# Task instructions:
Report each line of the entries below that has the word "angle" in it.

[Saved data entries]
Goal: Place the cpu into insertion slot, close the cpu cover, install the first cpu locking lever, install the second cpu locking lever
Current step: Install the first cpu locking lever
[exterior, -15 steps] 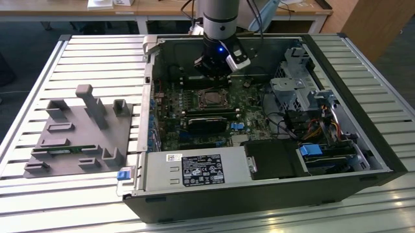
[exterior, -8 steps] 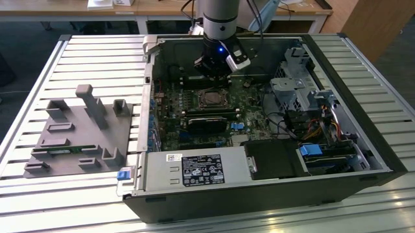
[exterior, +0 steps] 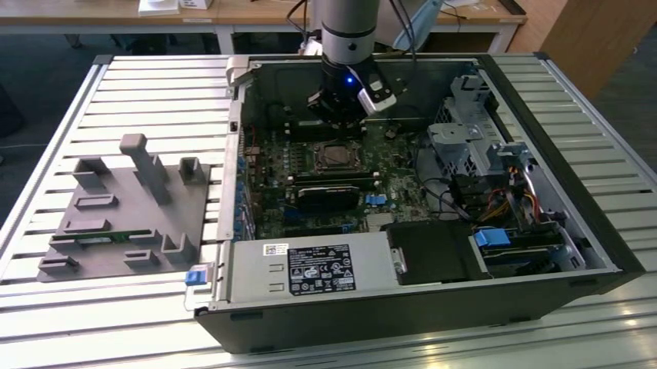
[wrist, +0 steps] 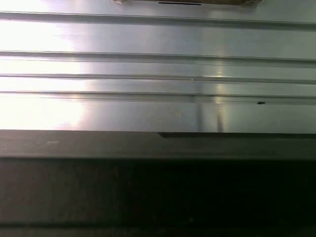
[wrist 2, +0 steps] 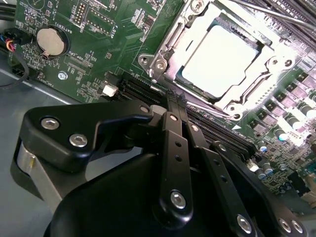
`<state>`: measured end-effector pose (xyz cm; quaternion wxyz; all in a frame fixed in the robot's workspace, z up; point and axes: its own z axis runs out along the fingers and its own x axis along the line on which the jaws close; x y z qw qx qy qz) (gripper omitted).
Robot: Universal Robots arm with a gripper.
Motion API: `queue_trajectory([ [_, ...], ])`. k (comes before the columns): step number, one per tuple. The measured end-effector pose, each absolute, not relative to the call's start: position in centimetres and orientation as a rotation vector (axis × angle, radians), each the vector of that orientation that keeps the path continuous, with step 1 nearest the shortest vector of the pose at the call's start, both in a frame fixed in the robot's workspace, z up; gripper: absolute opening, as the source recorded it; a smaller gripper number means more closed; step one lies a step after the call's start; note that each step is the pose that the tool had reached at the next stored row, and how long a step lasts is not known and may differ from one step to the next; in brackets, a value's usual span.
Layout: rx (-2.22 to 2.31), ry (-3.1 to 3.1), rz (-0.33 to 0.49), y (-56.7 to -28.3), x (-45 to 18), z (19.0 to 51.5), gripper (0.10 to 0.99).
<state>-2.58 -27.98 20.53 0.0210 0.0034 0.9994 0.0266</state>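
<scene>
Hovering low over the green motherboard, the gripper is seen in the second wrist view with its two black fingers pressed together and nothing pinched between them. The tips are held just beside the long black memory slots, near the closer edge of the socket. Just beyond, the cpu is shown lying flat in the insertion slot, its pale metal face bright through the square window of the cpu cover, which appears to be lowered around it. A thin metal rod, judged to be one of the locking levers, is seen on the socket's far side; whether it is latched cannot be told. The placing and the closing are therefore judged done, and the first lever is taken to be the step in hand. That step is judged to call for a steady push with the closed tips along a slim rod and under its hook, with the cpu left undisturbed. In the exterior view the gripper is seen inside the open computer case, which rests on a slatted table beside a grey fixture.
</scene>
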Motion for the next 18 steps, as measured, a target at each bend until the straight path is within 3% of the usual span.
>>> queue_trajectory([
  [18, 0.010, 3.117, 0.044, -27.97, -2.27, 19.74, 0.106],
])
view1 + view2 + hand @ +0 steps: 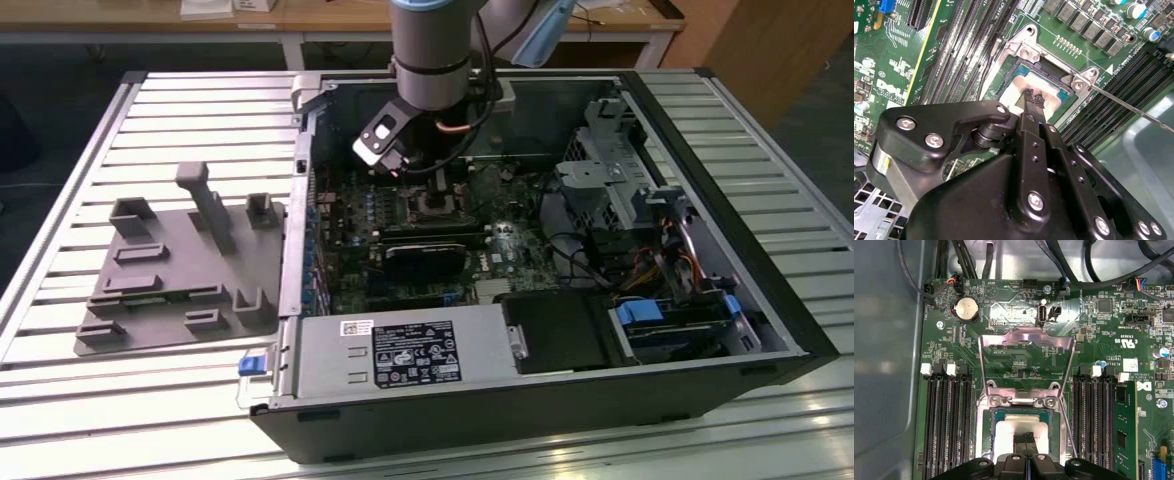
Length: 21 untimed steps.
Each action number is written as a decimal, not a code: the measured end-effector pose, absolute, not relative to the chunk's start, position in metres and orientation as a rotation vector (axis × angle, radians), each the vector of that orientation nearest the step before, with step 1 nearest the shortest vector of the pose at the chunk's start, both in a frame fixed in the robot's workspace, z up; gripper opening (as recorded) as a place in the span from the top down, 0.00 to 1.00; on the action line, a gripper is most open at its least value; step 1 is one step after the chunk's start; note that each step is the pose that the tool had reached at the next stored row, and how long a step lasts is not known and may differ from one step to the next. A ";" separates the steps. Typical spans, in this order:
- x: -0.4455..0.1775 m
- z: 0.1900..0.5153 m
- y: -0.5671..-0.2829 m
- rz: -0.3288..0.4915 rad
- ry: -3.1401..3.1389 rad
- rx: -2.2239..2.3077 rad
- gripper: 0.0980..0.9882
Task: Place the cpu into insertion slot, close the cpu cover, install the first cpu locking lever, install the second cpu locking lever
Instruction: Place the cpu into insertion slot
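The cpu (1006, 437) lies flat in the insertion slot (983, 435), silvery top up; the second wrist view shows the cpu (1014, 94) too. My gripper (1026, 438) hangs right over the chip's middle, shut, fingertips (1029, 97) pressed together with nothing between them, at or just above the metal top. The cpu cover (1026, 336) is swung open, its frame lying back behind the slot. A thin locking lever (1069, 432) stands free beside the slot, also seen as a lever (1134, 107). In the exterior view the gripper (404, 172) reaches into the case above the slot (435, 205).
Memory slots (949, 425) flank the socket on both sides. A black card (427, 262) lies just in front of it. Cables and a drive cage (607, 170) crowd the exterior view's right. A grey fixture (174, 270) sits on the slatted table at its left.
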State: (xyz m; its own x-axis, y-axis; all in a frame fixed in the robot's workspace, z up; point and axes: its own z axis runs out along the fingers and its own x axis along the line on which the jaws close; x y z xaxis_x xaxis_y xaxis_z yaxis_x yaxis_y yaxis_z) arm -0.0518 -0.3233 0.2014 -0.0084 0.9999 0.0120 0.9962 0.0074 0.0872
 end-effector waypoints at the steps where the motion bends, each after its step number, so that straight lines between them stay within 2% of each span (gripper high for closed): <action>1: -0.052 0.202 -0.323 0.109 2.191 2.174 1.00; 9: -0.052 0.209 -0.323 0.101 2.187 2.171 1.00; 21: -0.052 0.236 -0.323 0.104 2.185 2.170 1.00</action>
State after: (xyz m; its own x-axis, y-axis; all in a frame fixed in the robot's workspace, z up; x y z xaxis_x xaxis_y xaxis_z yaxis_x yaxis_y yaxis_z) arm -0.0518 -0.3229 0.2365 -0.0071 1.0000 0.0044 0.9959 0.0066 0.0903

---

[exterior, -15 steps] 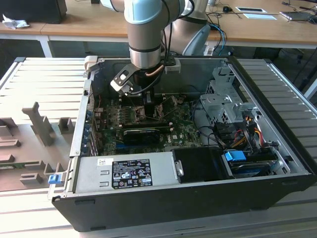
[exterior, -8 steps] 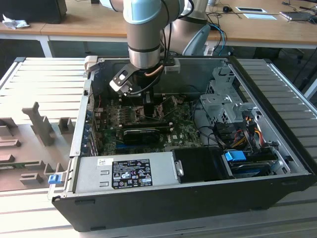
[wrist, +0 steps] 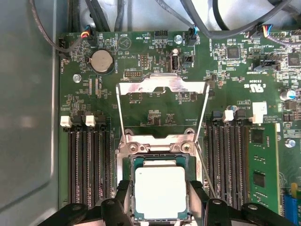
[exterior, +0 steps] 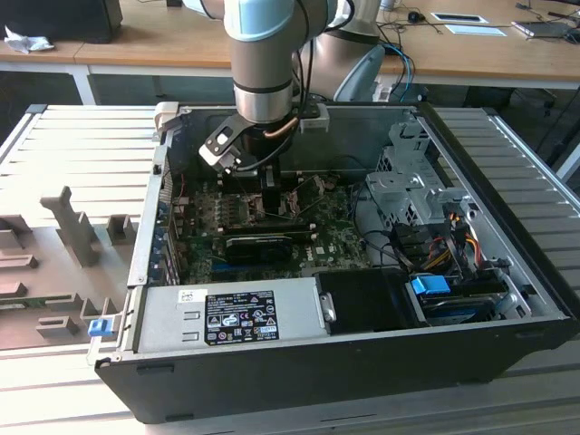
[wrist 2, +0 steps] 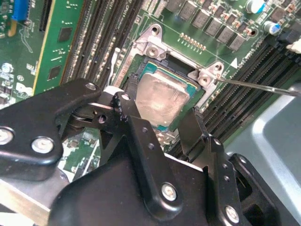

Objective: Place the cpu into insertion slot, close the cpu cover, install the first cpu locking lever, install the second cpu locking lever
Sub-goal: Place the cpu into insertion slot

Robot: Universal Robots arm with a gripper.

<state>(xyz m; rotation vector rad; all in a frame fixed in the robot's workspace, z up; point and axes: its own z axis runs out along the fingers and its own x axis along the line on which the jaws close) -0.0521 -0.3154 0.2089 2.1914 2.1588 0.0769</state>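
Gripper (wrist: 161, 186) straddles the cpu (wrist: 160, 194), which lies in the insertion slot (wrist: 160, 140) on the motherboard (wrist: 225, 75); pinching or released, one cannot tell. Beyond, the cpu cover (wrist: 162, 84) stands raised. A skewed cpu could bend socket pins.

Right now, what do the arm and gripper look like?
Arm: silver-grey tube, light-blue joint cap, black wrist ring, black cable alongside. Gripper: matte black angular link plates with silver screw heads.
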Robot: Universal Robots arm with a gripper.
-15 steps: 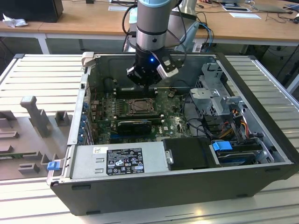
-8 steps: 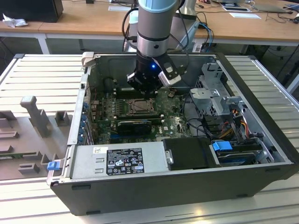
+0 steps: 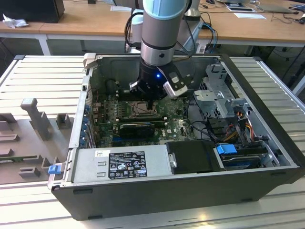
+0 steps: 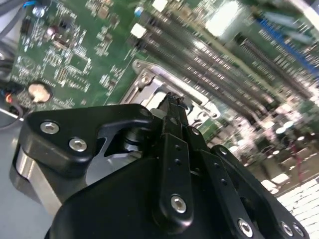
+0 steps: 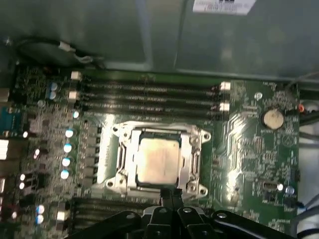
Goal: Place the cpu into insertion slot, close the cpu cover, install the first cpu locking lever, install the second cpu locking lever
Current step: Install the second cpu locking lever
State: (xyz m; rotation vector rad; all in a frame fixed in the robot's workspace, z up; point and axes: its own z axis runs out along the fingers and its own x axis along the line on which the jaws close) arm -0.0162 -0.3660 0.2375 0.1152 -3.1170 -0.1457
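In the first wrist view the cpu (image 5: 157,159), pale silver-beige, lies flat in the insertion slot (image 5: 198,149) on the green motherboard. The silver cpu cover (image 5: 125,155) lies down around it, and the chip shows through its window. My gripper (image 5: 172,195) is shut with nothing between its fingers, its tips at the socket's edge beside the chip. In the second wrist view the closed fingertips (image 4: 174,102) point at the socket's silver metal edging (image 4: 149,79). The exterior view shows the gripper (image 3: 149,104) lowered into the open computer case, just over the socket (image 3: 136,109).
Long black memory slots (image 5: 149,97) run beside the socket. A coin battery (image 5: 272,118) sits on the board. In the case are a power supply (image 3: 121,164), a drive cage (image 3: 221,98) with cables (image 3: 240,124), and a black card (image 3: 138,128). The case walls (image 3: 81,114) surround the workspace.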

# Output of the task:
Motion API: `queue_trajectory([ [_, ...], ])`. k (comes before the columns): step number, one per tuple. The measured end-effector pose, each absolute, not relative to the call's start: position in centimetres and orientation as a rotation vector (axis × angle, radians), each the vector of that orientation that keeps the path continuous, with step 1 nearest the shortest vector of the pose at the call's start, both in a frame fixed in the robot's workspace, z up; gripper: absolute opening, as the source recorded it; a smaller gripper number means more closed; step one lies a step after the call's start; note that each step is the pose that the tool had reached at the next stored row, and how long a step lasts is not known and may differ from one step to the next; in brackets, a value's usual span.
Each action number is written as a decimal, not a code: the measured end-effector pose, absolute, not relative to the chunk's start, position in metres and orientation as a rotation vector (axis × angle, radians), each the vector of that orientation nearest the step before, with step 1 nearest the shortest vector of the pose at the chunk's start, both in a frame fixed in the robot's workspace, z up; gripper opening (as recorded) as a place in the span from the top down, 0.00 to 1.00; on the action line, a gripper is most open at its least value; step 1 is one step after the chunk's start; note that each step is the pose that the tool had reached at the next stored row, and how long a step lasts is not known and may differ from one step to the next. A ";" separates the steps. Typical spans, in this order:

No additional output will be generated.